▶ _PROBLEM_:
Look through the entries below and say how many lines contain the string "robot". Give the number only.

▶ _DATASET ENTRIES_:
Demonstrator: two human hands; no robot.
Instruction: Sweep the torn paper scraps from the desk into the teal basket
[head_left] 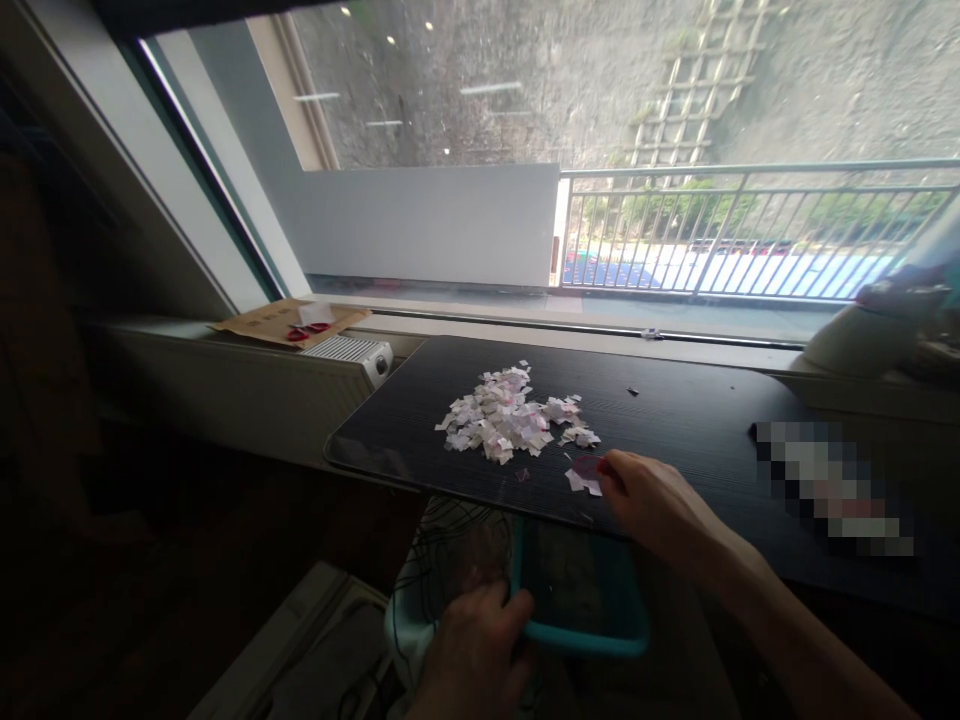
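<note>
A loose pile of small white paper scraps (499, 415), some tinged pink, lies on the dark table (667, 420). My right hand (649, 495) rests low over the table near its front edge, fingers closed on a thin reddish flat piece (586, 467). A few white scraps lie right under that piece; what exactly it is, I cannot make out. Below the table edge, my left hand (476, 635) grips the left rim of a teal plastic bin (585, 640). The bin's opening sits just under the table edge, and its inside is dark.
Red-handled scissors (307, 330) lie on a brown paper envelope (262, 318) on the sill, above a white radiator (337, 375). A blurred-out object (832, 490) lies on the table's right. Dark cables (442, 550) hang beside the bin. A large window stands behind.
</note>
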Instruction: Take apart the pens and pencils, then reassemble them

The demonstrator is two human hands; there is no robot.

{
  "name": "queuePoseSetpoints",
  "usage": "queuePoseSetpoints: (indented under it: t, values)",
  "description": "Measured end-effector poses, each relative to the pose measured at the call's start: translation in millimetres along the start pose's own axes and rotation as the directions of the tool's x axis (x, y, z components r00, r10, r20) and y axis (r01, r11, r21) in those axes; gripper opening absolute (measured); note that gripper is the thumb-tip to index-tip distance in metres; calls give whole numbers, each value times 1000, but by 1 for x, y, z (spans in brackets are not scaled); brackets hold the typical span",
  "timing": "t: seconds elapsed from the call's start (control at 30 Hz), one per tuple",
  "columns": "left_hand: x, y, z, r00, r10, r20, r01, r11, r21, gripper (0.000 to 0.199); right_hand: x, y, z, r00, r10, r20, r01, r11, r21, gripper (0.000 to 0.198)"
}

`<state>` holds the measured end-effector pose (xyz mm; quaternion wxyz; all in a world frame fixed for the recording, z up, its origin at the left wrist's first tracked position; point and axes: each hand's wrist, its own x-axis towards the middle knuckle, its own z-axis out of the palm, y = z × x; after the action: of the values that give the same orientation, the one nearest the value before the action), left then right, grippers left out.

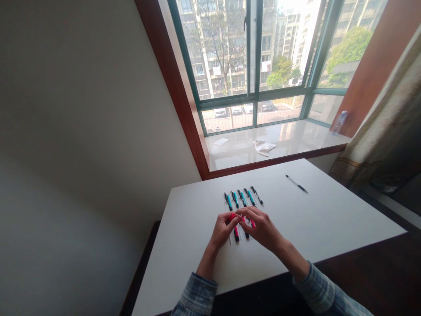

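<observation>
My left hand (223, 229) is closed around a pink pen part (233, 216), one end of which shows above the thumb. Close against it, my right hand (259, 224) has its thumb and fingertips pinched together; what lies in that pinch is too small to make out. Just beyond my hands is a row of black-and-blue pen parts (236, 199). Beneath them lie pink-and-black pen parts (236, 234), partly covered by my fingers, with thin clear sticks beside them. At the row's right end is a slim black-and-clear pen (257, 195).
A single pen (296, 184) lies apart on the right of the white table (335, 215). Behind the table, a crumpled cloth (264, 147), a white sheet (220, 141) and a plastic bottle (339, 122) are on the windowsill. A curtain (371, 109) hangs at the right.
</observation>
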<state>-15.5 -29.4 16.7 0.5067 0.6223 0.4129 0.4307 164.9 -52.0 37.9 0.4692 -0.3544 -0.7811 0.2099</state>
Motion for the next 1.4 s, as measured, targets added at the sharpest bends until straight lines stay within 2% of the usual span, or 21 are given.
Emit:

▶ _YOUR SOLUTION_:
2